• Instructions for the task: What is the count of lines in the material below that hold "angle"? Answer with only that number.

• Records provided:

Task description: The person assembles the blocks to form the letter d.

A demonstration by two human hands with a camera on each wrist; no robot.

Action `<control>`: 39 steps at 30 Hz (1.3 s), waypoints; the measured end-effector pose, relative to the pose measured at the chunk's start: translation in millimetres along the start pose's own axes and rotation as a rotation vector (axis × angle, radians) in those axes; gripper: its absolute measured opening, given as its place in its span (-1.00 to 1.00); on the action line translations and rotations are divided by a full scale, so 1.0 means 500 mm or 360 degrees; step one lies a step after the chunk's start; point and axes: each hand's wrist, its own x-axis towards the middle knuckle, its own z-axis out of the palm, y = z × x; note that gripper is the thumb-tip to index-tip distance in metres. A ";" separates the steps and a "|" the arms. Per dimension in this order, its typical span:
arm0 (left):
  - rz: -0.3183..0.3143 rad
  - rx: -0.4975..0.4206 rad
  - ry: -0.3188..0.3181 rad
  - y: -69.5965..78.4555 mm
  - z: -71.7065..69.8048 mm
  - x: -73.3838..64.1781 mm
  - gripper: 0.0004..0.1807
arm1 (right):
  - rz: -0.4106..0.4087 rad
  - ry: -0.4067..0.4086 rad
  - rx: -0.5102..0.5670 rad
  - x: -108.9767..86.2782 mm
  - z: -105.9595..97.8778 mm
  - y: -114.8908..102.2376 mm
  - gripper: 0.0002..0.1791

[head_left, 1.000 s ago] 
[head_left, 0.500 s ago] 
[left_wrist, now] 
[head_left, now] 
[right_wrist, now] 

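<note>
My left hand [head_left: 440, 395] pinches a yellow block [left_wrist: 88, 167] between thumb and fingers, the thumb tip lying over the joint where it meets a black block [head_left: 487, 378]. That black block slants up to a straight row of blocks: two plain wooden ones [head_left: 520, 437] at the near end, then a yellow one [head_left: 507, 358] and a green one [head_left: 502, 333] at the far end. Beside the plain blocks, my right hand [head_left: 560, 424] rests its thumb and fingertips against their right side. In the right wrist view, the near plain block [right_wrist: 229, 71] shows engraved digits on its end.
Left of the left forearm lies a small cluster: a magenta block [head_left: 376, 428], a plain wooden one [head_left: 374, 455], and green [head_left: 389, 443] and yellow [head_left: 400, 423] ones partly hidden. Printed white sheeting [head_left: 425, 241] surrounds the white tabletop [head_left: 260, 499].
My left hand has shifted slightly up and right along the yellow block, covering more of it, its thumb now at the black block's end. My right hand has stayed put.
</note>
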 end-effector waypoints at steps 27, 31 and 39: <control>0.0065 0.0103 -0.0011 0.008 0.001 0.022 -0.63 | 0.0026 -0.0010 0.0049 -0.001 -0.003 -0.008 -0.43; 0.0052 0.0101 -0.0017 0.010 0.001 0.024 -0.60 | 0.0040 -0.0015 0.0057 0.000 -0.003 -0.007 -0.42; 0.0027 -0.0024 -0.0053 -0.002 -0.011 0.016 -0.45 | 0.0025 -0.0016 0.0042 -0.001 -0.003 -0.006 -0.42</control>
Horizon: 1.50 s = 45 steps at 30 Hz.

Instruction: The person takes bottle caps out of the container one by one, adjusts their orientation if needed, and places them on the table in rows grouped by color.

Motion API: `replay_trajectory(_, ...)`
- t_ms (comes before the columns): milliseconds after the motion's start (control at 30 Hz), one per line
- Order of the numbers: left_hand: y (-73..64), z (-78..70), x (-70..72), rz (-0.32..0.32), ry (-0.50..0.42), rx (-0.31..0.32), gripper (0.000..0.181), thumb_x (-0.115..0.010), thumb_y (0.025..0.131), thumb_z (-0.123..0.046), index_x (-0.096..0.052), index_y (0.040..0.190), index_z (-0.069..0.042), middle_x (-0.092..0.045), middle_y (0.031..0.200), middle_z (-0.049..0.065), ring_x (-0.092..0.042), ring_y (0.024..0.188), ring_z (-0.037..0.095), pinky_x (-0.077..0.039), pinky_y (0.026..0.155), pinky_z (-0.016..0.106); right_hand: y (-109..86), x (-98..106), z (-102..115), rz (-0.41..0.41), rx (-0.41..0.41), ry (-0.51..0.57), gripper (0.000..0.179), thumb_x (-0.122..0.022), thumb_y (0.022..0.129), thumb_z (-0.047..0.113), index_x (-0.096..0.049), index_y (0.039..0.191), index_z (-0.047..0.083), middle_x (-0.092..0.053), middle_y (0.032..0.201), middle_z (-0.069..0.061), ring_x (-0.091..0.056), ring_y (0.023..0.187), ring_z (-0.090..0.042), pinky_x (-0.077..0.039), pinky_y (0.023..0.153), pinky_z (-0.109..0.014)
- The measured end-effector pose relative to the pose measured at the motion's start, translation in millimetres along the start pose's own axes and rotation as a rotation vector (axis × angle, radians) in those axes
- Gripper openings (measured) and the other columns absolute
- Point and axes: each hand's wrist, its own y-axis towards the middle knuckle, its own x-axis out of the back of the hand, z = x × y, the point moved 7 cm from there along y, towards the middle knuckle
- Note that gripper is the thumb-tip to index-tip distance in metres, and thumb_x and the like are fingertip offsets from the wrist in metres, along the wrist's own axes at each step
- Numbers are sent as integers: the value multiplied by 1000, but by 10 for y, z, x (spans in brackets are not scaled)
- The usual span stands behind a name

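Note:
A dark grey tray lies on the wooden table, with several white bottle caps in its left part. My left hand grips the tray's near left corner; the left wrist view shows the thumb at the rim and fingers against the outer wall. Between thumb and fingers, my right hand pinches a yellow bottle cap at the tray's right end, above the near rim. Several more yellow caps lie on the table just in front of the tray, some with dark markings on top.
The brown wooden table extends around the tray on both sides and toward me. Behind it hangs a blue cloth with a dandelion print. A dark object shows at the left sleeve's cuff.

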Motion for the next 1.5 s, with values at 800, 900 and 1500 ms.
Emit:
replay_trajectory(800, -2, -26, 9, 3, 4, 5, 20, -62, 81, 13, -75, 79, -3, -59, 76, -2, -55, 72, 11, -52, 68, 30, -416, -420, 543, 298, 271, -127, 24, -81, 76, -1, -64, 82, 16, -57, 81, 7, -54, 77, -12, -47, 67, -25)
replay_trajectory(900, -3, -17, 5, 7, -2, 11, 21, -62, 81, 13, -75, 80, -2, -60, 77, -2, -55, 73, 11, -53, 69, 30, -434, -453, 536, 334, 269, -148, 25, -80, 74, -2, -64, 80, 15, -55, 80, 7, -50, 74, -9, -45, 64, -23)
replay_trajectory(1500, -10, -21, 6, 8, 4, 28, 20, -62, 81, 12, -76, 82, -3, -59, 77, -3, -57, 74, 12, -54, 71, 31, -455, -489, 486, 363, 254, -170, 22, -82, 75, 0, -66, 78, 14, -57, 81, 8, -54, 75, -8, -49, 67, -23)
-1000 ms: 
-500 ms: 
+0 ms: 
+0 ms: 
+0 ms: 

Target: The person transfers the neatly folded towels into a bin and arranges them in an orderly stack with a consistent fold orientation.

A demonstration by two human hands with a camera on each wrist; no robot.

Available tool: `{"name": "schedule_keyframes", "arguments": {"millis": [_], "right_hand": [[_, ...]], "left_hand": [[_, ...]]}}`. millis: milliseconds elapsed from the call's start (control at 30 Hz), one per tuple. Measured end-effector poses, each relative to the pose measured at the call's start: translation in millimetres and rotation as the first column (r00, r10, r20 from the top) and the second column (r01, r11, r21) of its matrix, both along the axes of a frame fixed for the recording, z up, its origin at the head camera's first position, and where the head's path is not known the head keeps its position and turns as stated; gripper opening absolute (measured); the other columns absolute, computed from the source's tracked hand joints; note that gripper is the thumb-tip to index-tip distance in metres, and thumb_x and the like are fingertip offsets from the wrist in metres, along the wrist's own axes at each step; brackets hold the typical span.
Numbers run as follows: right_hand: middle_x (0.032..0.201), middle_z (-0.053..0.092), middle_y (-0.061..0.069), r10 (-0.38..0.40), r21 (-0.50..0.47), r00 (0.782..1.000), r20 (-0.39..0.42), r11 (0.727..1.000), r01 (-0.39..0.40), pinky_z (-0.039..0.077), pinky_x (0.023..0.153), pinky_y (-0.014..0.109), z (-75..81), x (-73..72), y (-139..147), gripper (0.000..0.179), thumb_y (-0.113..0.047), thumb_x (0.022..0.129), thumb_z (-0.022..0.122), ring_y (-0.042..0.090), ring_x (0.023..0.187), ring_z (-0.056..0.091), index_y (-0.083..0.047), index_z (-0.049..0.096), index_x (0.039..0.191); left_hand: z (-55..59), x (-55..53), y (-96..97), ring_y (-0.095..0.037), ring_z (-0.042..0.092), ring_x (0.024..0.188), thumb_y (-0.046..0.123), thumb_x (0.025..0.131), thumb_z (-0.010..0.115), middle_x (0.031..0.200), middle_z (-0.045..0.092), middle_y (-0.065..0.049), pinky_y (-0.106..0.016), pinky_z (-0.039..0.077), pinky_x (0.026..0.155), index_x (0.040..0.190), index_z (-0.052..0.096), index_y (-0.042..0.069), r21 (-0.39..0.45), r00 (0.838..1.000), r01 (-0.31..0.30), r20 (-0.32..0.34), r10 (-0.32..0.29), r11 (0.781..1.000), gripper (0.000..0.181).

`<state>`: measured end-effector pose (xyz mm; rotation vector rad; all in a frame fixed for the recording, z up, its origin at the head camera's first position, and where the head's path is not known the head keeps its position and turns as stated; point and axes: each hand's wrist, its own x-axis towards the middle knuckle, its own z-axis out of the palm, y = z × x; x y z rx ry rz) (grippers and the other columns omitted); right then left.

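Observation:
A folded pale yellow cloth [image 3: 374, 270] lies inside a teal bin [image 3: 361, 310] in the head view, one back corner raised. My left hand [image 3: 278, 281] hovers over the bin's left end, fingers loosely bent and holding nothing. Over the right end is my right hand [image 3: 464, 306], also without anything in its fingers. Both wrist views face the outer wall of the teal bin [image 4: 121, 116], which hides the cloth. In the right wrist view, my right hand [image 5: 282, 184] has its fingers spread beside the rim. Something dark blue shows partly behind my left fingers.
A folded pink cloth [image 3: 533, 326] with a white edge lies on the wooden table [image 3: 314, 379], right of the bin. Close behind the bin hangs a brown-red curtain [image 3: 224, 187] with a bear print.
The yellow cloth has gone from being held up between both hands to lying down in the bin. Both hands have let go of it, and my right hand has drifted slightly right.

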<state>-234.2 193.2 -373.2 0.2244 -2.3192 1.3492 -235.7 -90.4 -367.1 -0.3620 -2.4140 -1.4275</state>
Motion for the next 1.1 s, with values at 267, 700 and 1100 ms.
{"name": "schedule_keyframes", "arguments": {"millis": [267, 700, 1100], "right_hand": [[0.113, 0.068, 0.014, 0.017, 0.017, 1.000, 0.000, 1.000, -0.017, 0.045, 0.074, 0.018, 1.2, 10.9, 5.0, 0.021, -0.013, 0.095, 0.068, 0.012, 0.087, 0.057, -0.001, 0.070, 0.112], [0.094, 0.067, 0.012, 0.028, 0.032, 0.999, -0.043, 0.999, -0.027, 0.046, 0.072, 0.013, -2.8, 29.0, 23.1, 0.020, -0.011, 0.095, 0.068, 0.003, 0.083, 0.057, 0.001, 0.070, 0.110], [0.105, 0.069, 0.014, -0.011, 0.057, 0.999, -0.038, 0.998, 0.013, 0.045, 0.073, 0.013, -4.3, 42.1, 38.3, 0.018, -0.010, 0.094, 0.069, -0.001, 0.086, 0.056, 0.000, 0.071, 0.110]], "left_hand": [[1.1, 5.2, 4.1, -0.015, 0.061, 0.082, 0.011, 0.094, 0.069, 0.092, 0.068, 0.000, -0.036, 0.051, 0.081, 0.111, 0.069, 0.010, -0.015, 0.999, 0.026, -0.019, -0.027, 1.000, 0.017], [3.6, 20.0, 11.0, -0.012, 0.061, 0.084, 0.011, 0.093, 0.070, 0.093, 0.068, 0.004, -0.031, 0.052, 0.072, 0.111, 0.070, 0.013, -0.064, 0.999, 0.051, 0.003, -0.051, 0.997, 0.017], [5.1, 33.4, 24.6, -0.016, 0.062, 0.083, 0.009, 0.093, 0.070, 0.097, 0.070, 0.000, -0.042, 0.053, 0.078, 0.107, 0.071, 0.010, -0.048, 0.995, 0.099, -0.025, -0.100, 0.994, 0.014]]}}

• Finished exercise: 2